본 발표에서는 최근에 많은 각광을 받고 있는 Video data 에 대한 diffusion model 의 application 을 정리하겠습니다. 아래 세 논문을 비교, 분석하겠습니다.
- Jonothan Ho et al. “Video Diffusion Models”, ICLRW 2022 DGM4HSD
- Vikram Voleti et al. “Masked Conditional Video Diffusion for Prediction, Generation, and Interpolation”
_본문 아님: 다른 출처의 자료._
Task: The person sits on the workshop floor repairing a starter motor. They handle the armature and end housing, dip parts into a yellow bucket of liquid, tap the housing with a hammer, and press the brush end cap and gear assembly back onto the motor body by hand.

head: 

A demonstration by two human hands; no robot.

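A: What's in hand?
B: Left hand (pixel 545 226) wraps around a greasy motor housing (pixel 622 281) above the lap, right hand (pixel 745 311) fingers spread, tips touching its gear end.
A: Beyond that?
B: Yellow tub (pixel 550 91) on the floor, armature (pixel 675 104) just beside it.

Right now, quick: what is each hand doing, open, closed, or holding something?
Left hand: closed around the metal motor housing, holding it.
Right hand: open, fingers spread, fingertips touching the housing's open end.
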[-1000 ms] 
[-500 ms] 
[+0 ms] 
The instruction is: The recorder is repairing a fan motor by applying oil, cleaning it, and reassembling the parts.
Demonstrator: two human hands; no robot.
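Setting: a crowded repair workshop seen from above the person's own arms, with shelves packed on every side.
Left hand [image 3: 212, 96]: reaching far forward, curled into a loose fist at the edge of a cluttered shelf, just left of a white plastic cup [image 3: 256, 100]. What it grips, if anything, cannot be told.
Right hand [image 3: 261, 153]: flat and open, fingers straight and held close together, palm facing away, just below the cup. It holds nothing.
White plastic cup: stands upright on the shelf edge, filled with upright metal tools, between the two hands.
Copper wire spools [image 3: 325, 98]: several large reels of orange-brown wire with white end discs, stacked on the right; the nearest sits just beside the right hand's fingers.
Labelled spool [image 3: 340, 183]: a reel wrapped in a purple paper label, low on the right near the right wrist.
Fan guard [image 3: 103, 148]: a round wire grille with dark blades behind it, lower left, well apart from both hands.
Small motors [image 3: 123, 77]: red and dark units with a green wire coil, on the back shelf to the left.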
- William Harvey et al. “Flexible Diffusion Modeling of Long Videos”
Video Diffusion Models
Model Architecture
- 3D U-Net with 1x3x3 convolution
- Spatial attention block remains attention only over space
- Temporal attention block performs attention only over time
- Due to design, one can jointly train the model for 1) Video generation, 2) Image generation. For the latter, simply remove time attention block

Gradient method for conditional generation
- Within computational budget, one can only train at a constrained frame count (16)
- Real video consists of hundereds~thousands of frames
The paper proposes to divide the steps into two.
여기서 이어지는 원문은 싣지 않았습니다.